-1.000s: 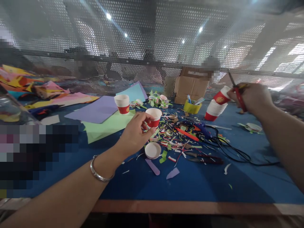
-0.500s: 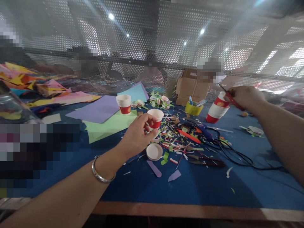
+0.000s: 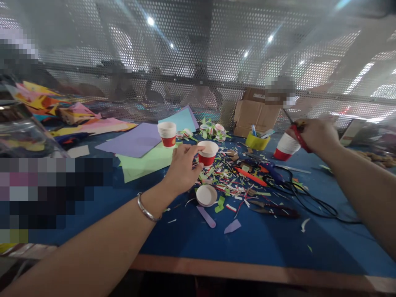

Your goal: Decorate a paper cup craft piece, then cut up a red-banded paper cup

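My left hand [image 3: 183,168], a silver bangle on its wrist, has its thumb and fingers apart at the left side of a small red and white paper cup [image 3: 207,158]. The index fingertip overlaps the cup's rim; the cup stands upright on the table. My right hand [image 3: 318,134], blurred by motion, is closed around red-handled scissors [image 3: 300,138], blade pointing up and left. It is beside a tilted stack of paper cups [image 3: 286,147] and covers part of its top. A shallow white paper dish [image 3: 206,195] lies below the left hand.
Paper scraps [image 3: 229,177] litter the middle, with a corded blue glue gun [image 3: 272,171] and dark-handled snips [image 3: 275,209]. A second cup stack [image 3: 167,135], purple paper [image 3: 131,140], a yellow holder [image 3: 258,142] and a cardboard box [image 3: 258,115] stand or lie farther back.
My left hand has shifted slightly left against the cup, its fingers less curled; the cup stays in place. My right hand, with the scissors, has come down over the top of the stack.
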The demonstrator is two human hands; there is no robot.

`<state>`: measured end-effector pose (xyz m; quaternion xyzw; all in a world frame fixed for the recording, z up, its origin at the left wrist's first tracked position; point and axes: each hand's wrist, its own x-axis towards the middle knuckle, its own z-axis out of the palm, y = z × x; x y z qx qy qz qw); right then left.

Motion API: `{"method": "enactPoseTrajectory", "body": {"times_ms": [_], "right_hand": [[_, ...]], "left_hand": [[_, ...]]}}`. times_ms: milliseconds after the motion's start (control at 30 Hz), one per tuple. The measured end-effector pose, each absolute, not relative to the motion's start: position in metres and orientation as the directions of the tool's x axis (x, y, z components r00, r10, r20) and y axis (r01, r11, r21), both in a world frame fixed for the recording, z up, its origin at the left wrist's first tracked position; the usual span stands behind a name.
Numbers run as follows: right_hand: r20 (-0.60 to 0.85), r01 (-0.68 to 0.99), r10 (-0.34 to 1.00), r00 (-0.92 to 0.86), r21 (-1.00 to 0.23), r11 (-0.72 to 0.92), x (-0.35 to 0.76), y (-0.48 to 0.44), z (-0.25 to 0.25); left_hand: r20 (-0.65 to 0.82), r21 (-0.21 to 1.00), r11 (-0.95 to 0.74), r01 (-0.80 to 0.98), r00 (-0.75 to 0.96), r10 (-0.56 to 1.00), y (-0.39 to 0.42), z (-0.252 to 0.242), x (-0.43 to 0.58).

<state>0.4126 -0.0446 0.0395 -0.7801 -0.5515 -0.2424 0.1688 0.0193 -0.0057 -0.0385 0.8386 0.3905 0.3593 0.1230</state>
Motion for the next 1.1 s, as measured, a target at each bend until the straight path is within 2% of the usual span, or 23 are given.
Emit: {"method": "enactPoseTrajectory", "body": {"times_ms": [167, 267, 367, 500, 633, 700, 767, 867, 967, 1100], "right_hand": [[0.467, 0.983, 0.881, 0.075, -0.183, 0.013, 0.335, -0.056, 0.024], [0.484, 0.930, 0.873, -0.061, -0.291, 0.226, 0.290, -0.068, 0.007], [0.520, 0.866, 0.845, -0.124, -0.359, 0.347, 0.258, -0.081, -0.005], [0.580, 0.821, 0.808, -0.104, -0.408, 0.399, 0.238, -0.091, -0.011], [0.618, 0.746, 0.779, -0.107, -0.468, 0.474, 0.236, -0.094, -0.014], [0.601, 0.692, 0.793, -0.104, -0.528, 0.491, 0.237, -0.096, -0.015], [0.565, 0.645, 0.823, -0.059, -0.607, 0.464, 0.237, -0.099, -0.013], [0.505, 0.580, 0.860, 0.071, -0.723, 0.377, 0.237, -0.105, -0.009], [0.465, 0.501, 0.870, 0.164, -0.799, 0.333, 0.239, -0.107, -0.006], [0.416, 0.470, 0.896, 0.156, -0.829, 0.303, 0.244, -0.107, -0.005]], "left_hand": [[0.496, 0.532, -0.652, 0.541, 0.425, 0.757, 0.005, -0.044, 0.023], [0.495, 0.587, -0.641, 0.495, 0.406, 0.768, 0.009, -0.046, 0.023], [0.486, 0.644, -0.618, 0.451, 0.382, 0.786, 0.009, -0.044, 0.023], [0.468, 0.673, -0.635, 0.380, 0.447, 0.763, -0.003, -0.036, 0.024], [0.459, 0.734, -0.650, 0.196, 0.562, 0.688, -0.017, -0.028, 0.026], [0.427, 0.817, -0.570, 0.083, 0.576, 0.697, -0.022, -0.027, 0.028], [0.360, 0.907, -0.420, -0.034, 0.581, 0.730, -0.024, -0.026, 0.029], [0.260, 0.965, -0.208, -0.157, 0.605, 0.753, -0.027, -0.023, 0.029], [0.161, 0.985, -0.077, -0.155, 0.662, 0.732, -0.030, -0.020, 0.028], [0.065, 0.993, 0.015, -0.117, 0.651, 0.756, -0.033, -0.020, 0.029]]}}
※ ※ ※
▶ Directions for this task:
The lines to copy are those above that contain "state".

▶ Written answer:
`<state>`: measured end-effector pose (xyz m; quaternion xyzw; all in a world frame fixed for the recording, z up, its origin at the left wrist's first tracked position; point and axes: each hand's wrist, its own x-axis towards the middle knuckle, its own z-axis out of the palm, y = z × x; x y z qx qy qz qw); right then left.
<state>0.4126 -0.0446 0.0395 -0.7801 -0.5515 -0.2424 0.1688 0.0193 -0.0057 -0.0385 0.8386 0.3905 0.3593 0.1230</state>

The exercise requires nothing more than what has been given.